Indian journalist Nayan Chanda recalls waking up in Saigon on May 1, 1975, the day after the city fell to communist North Vietnam. The noise that jolted him from sleep? Nothing.
"There were no longer helicopters buzzing over your head," Chandaa says. "That silence was quite eerie."
He ventured into the streets and found things pretty calm. "Shops were shuttered," he remembers. "People were sitting on little stools on the sidewalks chatting among themselves very quietly, wondering what's going to happen next." North Vietnamese soldiers were everywhere, but kept to themselves.

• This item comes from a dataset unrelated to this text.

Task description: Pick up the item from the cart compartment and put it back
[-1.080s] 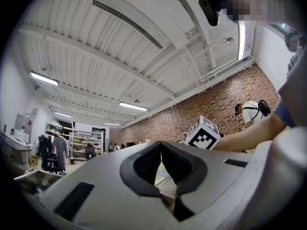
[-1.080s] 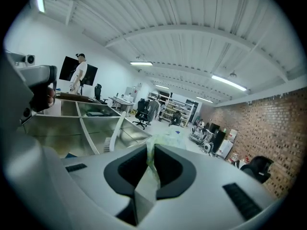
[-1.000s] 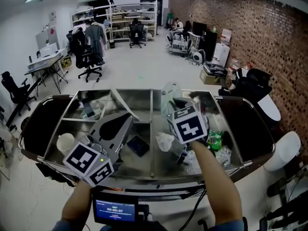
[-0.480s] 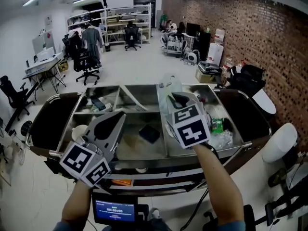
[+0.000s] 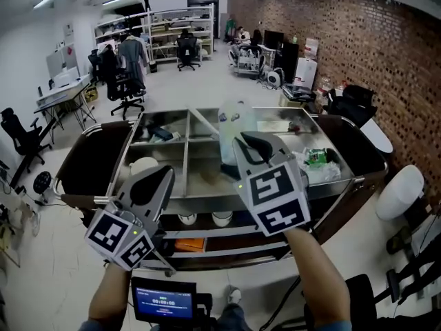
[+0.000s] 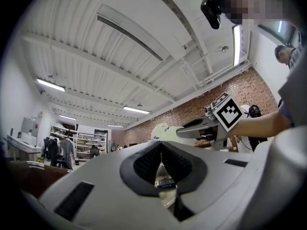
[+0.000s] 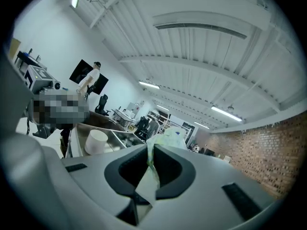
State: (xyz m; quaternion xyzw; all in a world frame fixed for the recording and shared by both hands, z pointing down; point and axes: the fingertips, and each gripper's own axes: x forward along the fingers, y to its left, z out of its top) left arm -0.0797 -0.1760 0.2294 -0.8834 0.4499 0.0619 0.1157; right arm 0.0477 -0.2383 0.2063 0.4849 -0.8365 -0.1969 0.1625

By day's end, the mood had changed. "I could see a lot of Saigonese out in the street. They were emboldened by the fact that nobody was killed and there was no violence, so they wanted to know where these soldiers were coming from," Chanda says. Many South Vietnamese were originally from the North, so people were trying to figure if the soldiers knew anyone in common. "It was a kind of getting-to-know-you kind of thing."
"What was interesting was Vietnamese living in apartments with balconies, they're watching this and they're throwing down shorts and trousers to these soldiers to give them a cover," Chanda says.
Instead of fleeing with the Americans and many South Vietnamese, Chanda had decided to stay on to see what life would be like in Saigon under Communist rule. But there were immediate obstacles.
Cover photo by Nayan Chanda
The new government also forced journalist to submit their reports first to the post office, which allowed censors to take liberties with them. Chanda was never sure what would actually get through to his employer, The Far Eastern Economic Review.
After the initial days of calm, North Vietnamese officials started taking an inventory of South Vietnamese. "They went around systematically taking a census of people whose houses were abandoned by those who fled," Chanda said. Then people were asked to report those who had worked for the defeated South Vietnamese government. It was the first stage of the re-education camps.
"The low-level employees were taken to some place for one- or two-day lectures on the revolution," Chanda explais. "The second category were senior mid-level officials and they were taken away for six months to a year. And then the third category was, in the Communist view, the most die-hard functionaries of the previous regime. They ended up spending 10, 15, 20 years in re-education camps in the most inhospitable parts of central and north Vietnam."
Tens of thousands died. Chanda says actual numbers "are anybody's guess" but he estimates about half a million South Vietnamese went through the first level of re-education, about 50,000 in the second level and as many as 20,000 endured multiple years in camps.
"One thing is clear: When they finally normalized relations between Vietnam and the United States in 1995, it was agreed that the Vietnamese would let go all the political prisoners still in camps and let them re-settle in the United States," Chanda says. By 1995, about 400,000 officials and their families had been moved to the United States.